BEGIN Extracted information
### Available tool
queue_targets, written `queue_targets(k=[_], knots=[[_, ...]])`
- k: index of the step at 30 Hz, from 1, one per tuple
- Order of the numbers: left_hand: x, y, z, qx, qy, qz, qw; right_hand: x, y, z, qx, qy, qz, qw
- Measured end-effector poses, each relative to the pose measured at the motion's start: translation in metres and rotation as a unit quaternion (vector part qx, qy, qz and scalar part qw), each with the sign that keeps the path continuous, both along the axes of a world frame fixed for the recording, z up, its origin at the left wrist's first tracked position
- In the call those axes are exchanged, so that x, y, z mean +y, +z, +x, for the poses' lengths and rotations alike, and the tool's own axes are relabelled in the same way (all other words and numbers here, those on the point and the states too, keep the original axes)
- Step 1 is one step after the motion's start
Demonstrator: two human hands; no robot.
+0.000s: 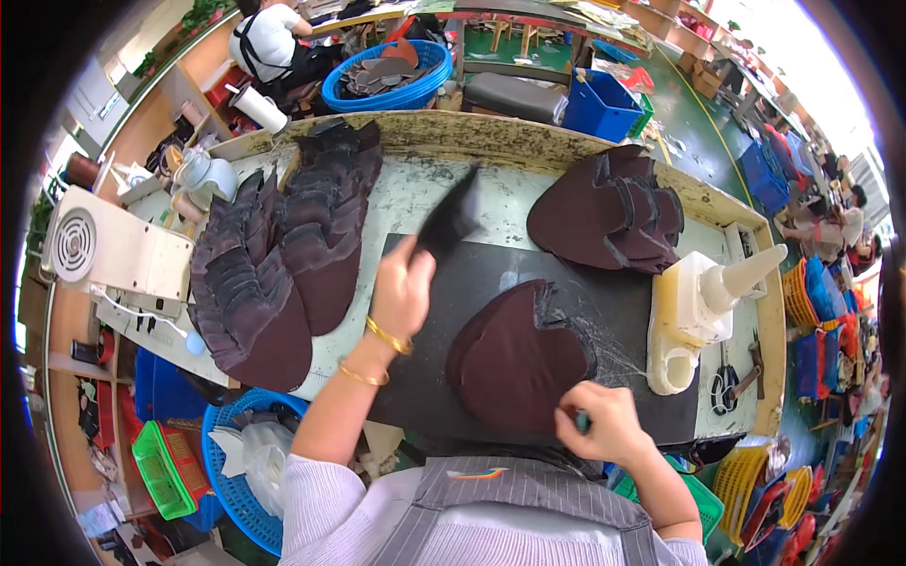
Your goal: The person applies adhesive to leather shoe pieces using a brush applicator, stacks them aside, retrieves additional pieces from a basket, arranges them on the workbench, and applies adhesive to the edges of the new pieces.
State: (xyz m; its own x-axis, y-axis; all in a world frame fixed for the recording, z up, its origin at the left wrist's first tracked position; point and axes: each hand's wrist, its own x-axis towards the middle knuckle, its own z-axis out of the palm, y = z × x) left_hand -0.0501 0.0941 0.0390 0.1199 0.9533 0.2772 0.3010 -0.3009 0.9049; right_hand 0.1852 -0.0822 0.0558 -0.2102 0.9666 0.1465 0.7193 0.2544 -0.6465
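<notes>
My left hand (404, 288) is raised over the dark work mat (429, 363), pinching a dark cut piece (451, 219) that is smeared by motion. My right hand (609, 422) is closed at the mat's near edge, beside a stack of maroon shoe-upper pieces (510, 363). A small green end (582, 422) of something slim shows in that fist; the rest of it is hidden. On the left, overlapping rows of similar pieces (250, 311) lie fanned out. Another stack (599, 212) of them rests at the far right of the bench.
A glue bottle (694, 297) with a long spout stands on the right, with black-handled scissors (725, 382) near it. At the left is a cream machine (118, 250). A raised rim (453, 141) borders the far bench edge. A blue basket (247, 472) sits below left.
</notes>
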Motion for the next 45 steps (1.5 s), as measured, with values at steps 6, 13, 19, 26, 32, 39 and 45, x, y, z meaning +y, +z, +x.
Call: queue_targets(k=[6,13,19,26,32,39,45], knots=[[0.138,-0.052,0.009,0.294,0.119,0.267,0.910,-0.021,0.027,0.067,0.233,-0.217,0.099,0.943],[0.092,-0.044,0.063,0.369,-0.078,0.245,0.893,-0.044,0.001,0.127,0.253,-0.449,0.020,0.857],[-0.058,-0.004,0.065,0.347,-0.488,0.194,0.777,-0.018,-0.005,0.142,0.233,-0.481,-0.045,0.844],[-0.076,-0.027,0.071,0.362,-0.474,0.195,0.779,0.041,0.000,0.074,0.393,-0.343,-0.056,0.851],[-0.076,-0.036,0.064,0.330,-0.455,0.182,0.807,0.088,-0.026,0.057,0.263,-0.261,-0.117,0.921],[-0.075,-0.035,0.063,0.337,-0.448,0.186,0.807,0.113,-0.029,0.045,0.213,-0.258,-0.077,0.939],[-0.073,-0.036,0.065,0.316,-0.449,0.196,0.813,0.133,-0.032,0.053,0.234,-0.196,-0.103,0.947]])
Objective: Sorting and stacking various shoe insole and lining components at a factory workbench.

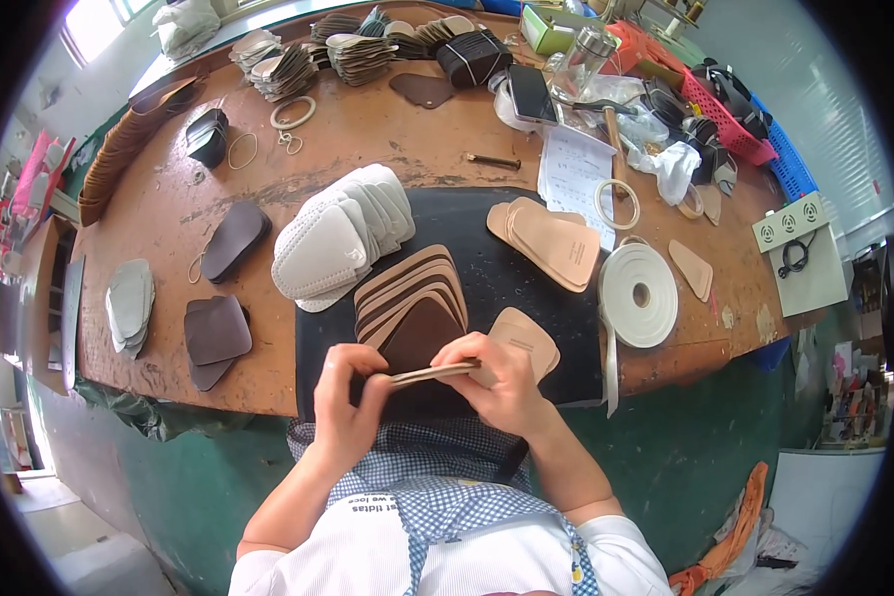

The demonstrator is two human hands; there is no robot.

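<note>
Between my two hands is a thin tan leather piece [419, 375], seen nearly edge-on; whether it is one layer or two I cannot tell. Its left end is pinched by my left hand [350, 395]. The fingers of my right hand [499, 382] close on the other end. Just beyond lies a fanned stack of brown and tan leather pieces [415, 298] on a black mat [457, 221]. A tan leather piece [528, 340] lies partly behind my right hand. White stitched pads [343, 233] overlap at the mat's left, and more tan pieces [546, 238] at its far right.
A roll of white tape [641, 295] sits right of the mat, its end hanging over the table edge. Dark brown pieces [219, 330] lie left. Farther back are a hammer [616, 144], a phone [531, 94], handwritten paper [576, 169] and a pink basket [730, 119].
</note>
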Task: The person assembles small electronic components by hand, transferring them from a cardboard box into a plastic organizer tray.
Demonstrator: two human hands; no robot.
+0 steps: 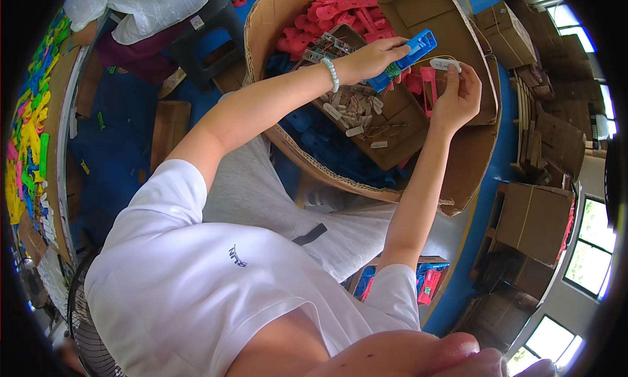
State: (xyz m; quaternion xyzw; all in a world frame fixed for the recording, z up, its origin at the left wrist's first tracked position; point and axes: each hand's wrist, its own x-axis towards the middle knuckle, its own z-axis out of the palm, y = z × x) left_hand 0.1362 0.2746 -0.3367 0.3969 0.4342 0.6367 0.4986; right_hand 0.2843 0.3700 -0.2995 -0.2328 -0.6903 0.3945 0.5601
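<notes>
A blue plastic housing (422,45) is gripped in my left hand (374,60), with a green circuit board (392,70) showing at its lower end. Between the thumb and fingers of my right hand (461,96) is a small white oblong piece (445,64). A thin yellow wire runs from the white piece toward the blue housing. Both hands are above a cardboard tray (398,153) that holds more white oblong pieces (355,131) and loose wires. My left fingers partly hide the housing's middle.
A big open carton (263,24) surrounds the tray, with red plastic parts (330,12) and blue parts (313,136) inside. A dark stool (208,40) stands at the left. Colourful plastic pieces (31,132) cover a far-left table. Cardboard boxes (533,220) are stacked right.
</notes>
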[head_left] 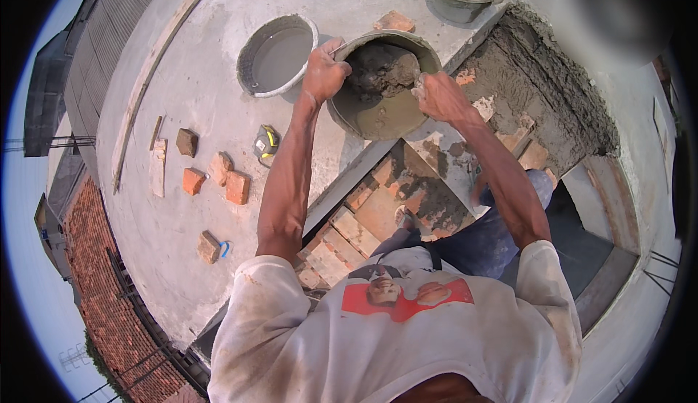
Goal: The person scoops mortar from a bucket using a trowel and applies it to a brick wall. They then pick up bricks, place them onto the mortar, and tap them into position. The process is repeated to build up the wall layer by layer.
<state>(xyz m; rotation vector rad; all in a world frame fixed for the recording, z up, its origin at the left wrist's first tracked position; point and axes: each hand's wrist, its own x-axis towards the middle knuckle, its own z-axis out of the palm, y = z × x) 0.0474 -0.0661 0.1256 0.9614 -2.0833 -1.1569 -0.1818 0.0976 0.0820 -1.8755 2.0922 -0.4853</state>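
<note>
A round bucket [429, 54] tilts in front of me on the concrete ledge's edge. Inside it a lump of wet grey mortar [379, 68] sits above soupy, watery mix [385, 117]. My left hand [325, 73] is closed at the bucket's left rim. At the right rim, my right hand [445, 97] is closed on the bucket too; whether its fingers hold the rim or a handle cannot be made out. Close by on the left stands another bucket [249, 83] with a mortar-crusted rim, holding grey water [282, 57].
A third bucket [458, 12] of mortar stands at the back right. Fresh mortar [552, 90] covers a stepped surface at right. On the left lie a tape measure [267, 143], brick pieces [237, 187] and a long wooden plank [156, 76]. Below the ledge are brick steps [378, 217].
</note>
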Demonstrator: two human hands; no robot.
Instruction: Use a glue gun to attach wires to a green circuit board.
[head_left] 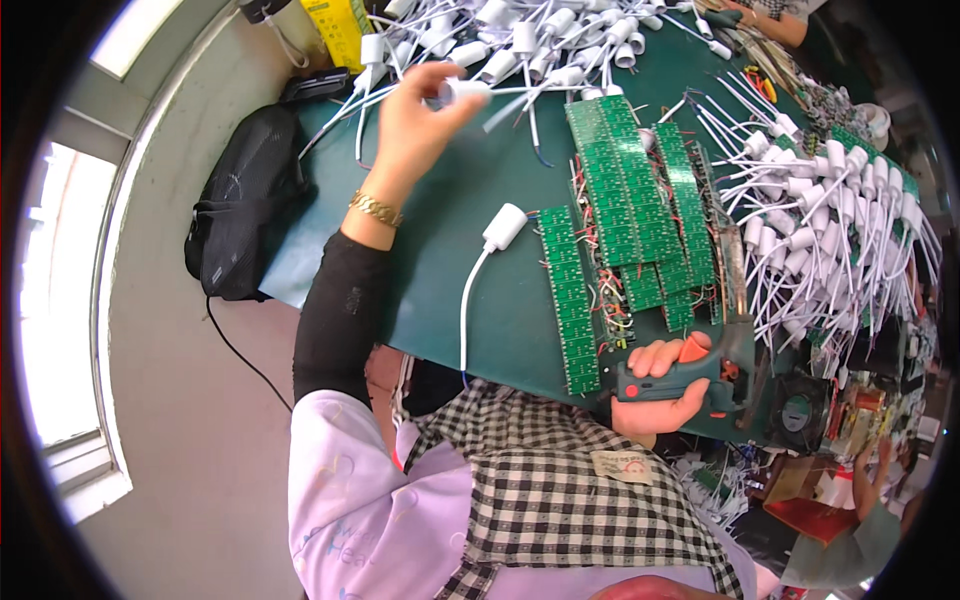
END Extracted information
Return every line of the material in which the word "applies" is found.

Your goal: The person applies adhesive to leather shoe pieces using a brush applicator, stacks them aside, retrieves additional pieces from a basket, arranges them on the workbench, and applies adhesive to the edges of the new pieces.
Goal: The person scoops mortar from a bucket using a trowel and applies it to a brick wall. They then pick up bricks, place them onto the mortar, and tap them into position. The process is repeated to build up the wall layer by layer.

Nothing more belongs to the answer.